A few risks follow if learning pathways are left to chance:
Practice can be replaced by dependence: People may become fluent in producing outputs without building the mental models needed to debug them.
The “middle” can thin out quietly: Seniors gain leverage through orchestration, but fewer people may develop depth through repetition and failure.
Organisations can mortgage future capability: Short-term velocity can feel like progress until maintenance and incident response become harder.
The craft can narrow if it becomes too tool-shaped: Without deliberate exposure to fundamentals, teams may lose variety in approaches and problem-solving habits.
Once learning is included in the picture, it becomes clearer that “orchestrating software” is not merely a new productivity technique. It is a shift in how capability is built and sustained. That brings us back to the wider world, where users and communities experience the outcomes.
Conclusion
Andrej Karpathy’s early 2023 observation in English: The New Programming Language remains useful as an entry point. It helps explain why intent can now be expressed in natural language and turned into working output more readily than before.

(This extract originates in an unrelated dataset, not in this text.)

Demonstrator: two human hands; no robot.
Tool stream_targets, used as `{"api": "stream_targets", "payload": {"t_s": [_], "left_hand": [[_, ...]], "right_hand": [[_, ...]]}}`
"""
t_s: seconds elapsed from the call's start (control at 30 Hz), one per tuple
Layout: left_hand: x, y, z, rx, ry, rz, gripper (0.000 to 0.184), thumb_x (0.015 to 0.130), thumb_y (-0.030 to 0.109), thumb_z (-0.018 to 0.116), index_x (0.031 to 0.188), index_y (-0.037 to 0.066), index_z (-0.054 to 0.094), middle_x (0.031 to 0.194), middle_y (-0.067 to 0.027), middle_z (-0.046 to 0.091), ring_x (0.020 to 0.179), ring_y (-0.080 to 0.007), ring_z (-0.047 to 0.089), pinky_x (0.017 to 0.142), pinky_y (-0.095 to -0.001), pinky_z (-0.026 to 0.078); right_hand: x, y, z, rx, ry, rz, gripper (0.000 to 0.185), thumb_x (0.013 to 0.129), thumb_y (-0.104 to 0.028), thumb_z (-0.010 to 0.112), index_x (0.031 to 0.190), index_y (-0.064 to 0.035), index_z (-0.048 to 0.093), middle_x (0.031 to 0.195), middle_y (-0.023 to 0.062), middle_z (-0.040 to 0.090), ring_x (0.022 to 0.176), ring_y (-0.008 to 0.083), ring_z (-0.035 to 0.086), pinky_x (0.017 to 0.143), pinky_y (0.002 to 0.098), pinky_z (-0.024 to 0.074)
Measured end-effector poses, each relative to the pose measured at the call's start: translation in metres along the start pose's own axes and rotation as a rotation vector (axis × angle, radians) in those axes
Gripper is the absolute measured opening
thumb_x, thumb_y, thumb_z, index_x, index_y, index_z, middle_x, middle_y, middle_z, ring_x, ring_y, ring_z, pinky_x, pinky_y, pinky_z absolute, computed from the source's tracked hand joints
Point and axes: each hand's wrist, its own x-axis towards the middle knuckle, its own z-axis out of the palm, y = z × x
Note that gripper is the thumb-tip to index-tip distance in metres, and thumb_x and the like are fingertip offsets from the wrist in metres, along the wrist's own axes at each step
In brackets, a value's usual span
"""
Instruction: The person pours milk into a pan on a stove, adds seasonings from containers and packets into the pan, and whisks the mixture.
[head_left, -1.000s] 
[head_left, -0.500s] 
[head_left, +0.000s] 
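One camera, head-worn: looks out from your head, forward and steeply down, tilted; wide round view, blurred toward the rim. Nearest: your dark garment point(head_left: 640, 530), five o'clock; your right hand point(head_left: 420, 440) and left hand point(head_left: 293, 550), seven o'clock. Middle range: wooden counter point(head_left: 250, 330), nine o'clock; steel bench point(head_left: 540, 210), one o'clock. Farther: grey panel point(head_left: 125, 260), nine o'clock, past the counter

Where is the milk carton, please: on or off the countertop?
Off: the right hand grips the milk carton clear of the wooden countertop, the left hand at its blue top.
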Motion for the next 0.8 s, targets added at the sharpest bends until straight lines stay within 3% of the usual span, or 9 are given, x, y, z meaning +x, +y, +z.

Marc Andreessen’s early 2026 framing, 3 years later, shared widely in this X post, sharpens what comes next. It suggests the heart of programming is moving up a layer towards decomposition and specification, and down a layer towards verification, deployment, and the ongoing responsibility for outcomes.
If that is the direction of travel, then “orchestrating software” is not a slogan. It is a description of where attention goes when output becomes abundant and change becomes easy. The open question is whether our practices, incentives, and learning pathways will evolve fast enough to keep trust and quality moving with it.

The future arrives quietly, then shapes what we consider normal.